▶ **DATASET SECTION**
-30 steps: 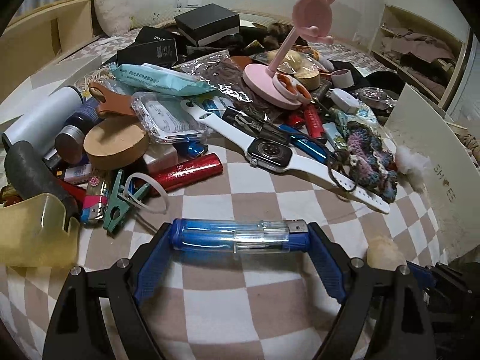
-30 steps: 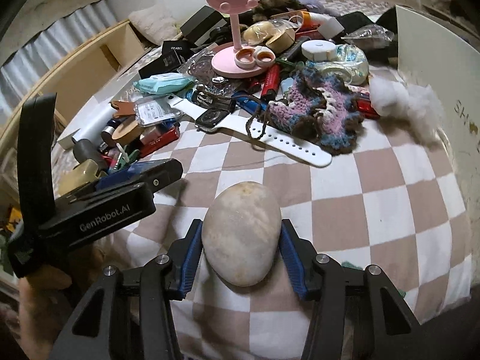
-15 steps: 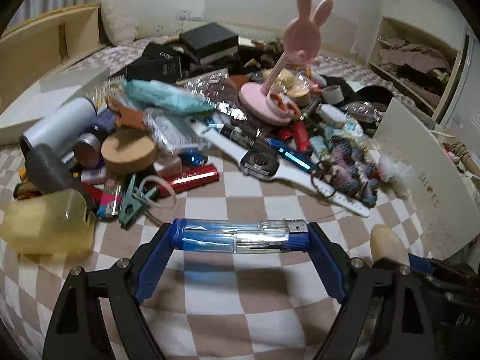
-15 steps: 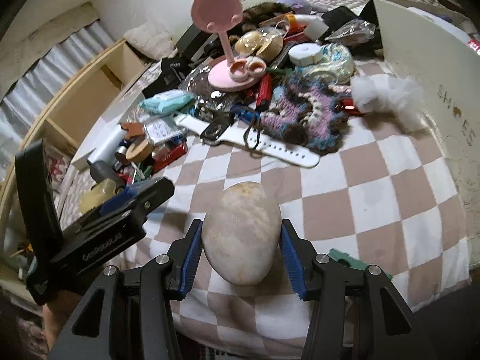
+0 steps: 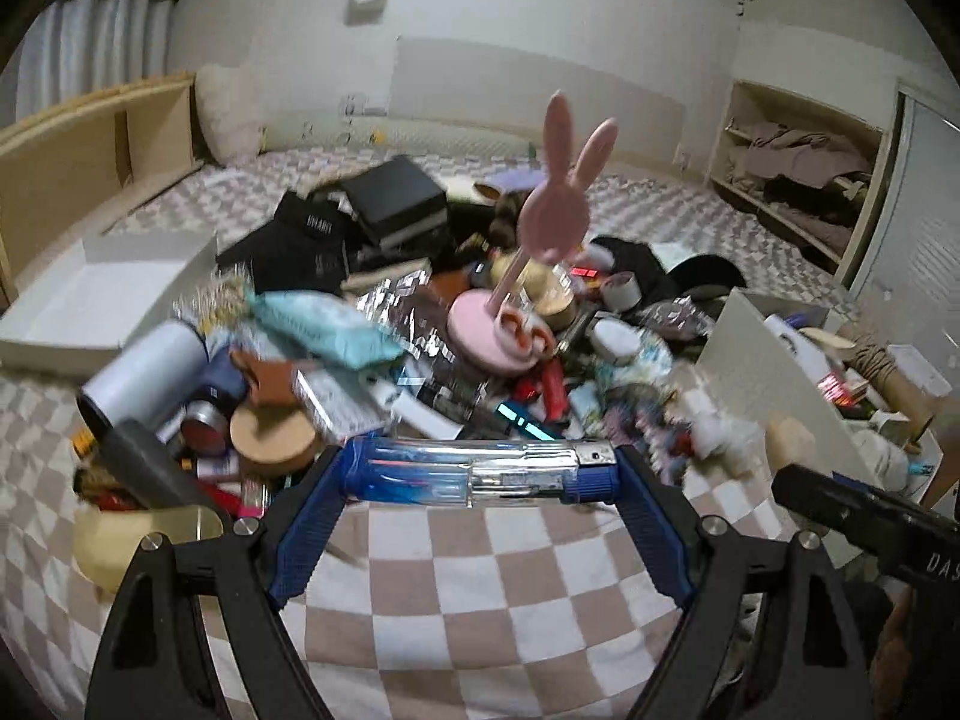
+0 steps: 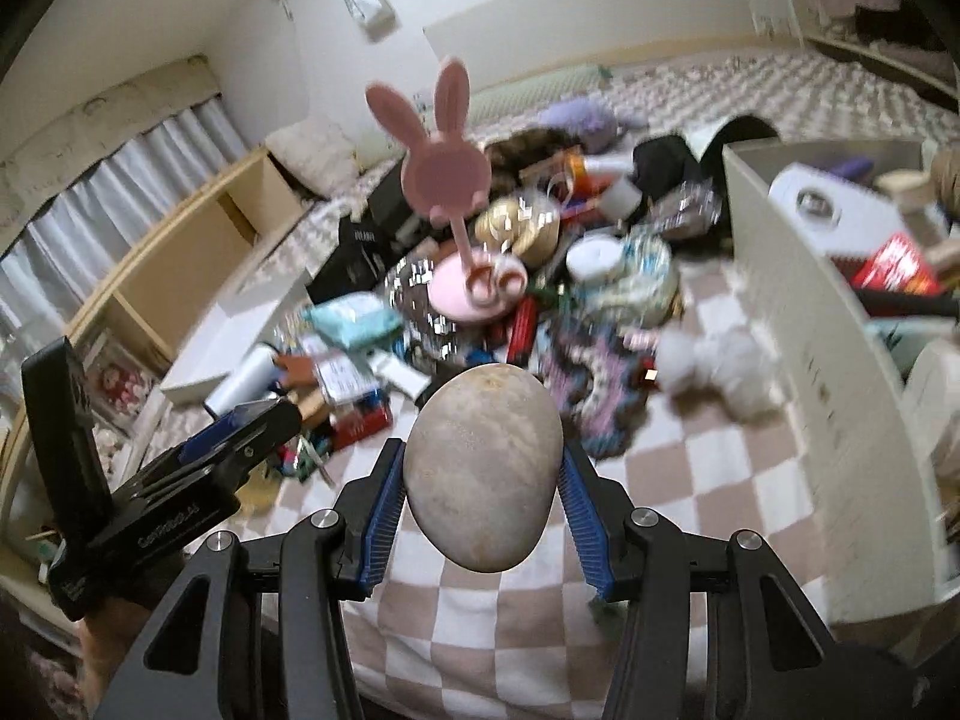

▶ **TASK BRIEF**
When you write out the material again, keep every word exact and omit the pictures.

▶ **RESULT OF THIS TASK**
-30 steps: 
-30 steps: 
-15 steps: 
-15 steps: 
+0 steps: 
+0 steps: 

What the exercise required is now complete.